The package, labeled unofficial, contains updates and 70 hot fixes collected from the Windows Update service site and Microsoft's Knowledge Base database.

InformationWeek Staff, Contributor

April 28, 2004

2 Min Read

A service pack for Windows 98 Second Edition has been released. Big deal, right? It is if it doesn't come from Microsoft.

Last Friday, Windows enthusiast Alper Coskun posted something he dubbed "Service Pack 1.5" for Windows 98 SE on his Web site.

Although clearly labeled "Unofficial," the service pack uses updates and hot fixes Coskun collected from the Windows Update service site and Microsoft's Knowledge Base database.

The service pack includes 70 hot fixes, a solution to the 512-Mbyte memory limit of Windows 98 SE, and better USB support, Coskun says on his Web site.

The self-extracting, self-installing pack only includes updates to the operating system, not fixes for such bundled software such as Internet Explorer or Media Player.

Although Microsoft produced a Service Pack for Windows 98 in 1999, it never rolled out one for Second Edition.

Coskun's site even has a legal disclaimer at the bottom of the page whose fine print reads: "This software is provided 'as-is,' without any express or implied warranty."

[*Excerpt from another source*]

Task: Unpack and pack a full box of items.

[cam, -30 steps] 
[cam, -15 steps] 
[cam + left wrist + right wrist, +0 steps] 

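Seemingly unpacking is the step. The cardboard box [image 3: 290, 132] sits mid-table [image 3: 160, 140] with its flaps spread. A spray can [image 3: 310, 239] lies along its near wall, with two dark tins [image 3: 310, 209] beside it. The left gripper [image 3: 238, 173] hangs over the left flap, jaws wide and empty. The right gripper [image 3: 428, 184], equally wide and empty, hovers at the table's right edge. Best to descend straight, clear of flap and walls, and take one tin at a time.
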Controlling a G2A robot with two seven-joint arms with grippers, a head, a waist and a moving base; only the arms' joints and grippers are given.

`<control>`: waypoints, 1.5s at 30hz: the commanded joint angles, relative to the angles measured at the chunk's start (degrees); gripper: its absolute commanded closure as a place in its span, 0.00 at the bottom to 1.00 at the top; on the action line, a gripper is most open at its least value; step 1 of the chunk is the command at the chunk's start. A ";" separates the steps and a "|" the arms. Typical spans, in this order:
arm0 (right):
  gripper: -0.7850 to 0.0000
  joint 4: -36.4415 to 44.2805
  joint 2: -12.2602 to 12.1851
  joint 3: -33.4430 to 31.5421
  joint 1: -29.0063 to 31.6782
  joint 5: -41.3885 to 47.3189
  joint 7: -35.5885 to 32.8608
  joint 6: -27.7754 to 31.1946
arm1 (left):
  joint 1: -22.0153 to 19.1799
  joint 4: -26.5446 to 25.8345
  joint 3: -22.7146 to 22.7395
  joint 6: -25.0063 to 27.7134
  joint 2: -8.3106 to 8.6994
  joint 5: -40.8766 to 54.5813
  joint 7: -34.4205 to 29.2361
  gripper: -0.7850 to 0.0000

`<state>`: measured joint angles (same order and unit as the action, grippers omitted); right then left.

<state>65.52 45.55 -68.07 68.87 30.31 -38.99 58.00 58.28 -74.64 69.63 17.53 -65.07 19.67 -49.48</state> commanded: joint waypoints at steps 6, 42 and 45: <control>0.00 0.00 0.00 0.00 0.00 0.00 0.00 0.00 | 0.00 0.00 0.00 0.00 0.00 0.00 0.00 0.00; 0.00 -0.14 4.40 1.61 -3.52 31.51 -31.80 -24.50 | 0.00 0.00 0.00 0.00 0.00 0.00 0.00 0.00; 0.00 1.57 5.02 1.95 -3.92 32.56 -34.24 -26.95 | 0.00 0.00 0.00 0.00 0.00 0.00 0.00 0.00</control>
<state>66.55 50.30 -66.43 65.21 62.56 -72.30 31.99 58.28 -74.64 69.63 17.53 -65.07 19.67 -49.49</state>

Microsoft doesn't seem to have a problem with Coskun's not-from-Redmond creation. When contacted, a spokesperson said only, "Microsoft does not have a comment on this specific site; however, the company urges its customers to obtain Microsoft downloads directly from Microsoft. Microsoft cannot vouch for the validity or quality of download packages offered by third parties not sanctioned by Microsoft."

Windows 98 SE is in what Microsoft calls the "extended" part of its support life cycle. That means that free tech support and hot fixes for noncritical issues have expired--as of June 30, 2003. However, critical security updates will continue to be posted as necessary through June 30, 2006.

For those willing to take the third-party plunge, Coskun's service pack can be downloaded here.

Coskun, a widely published freeware developer, did not respond to an E-mail.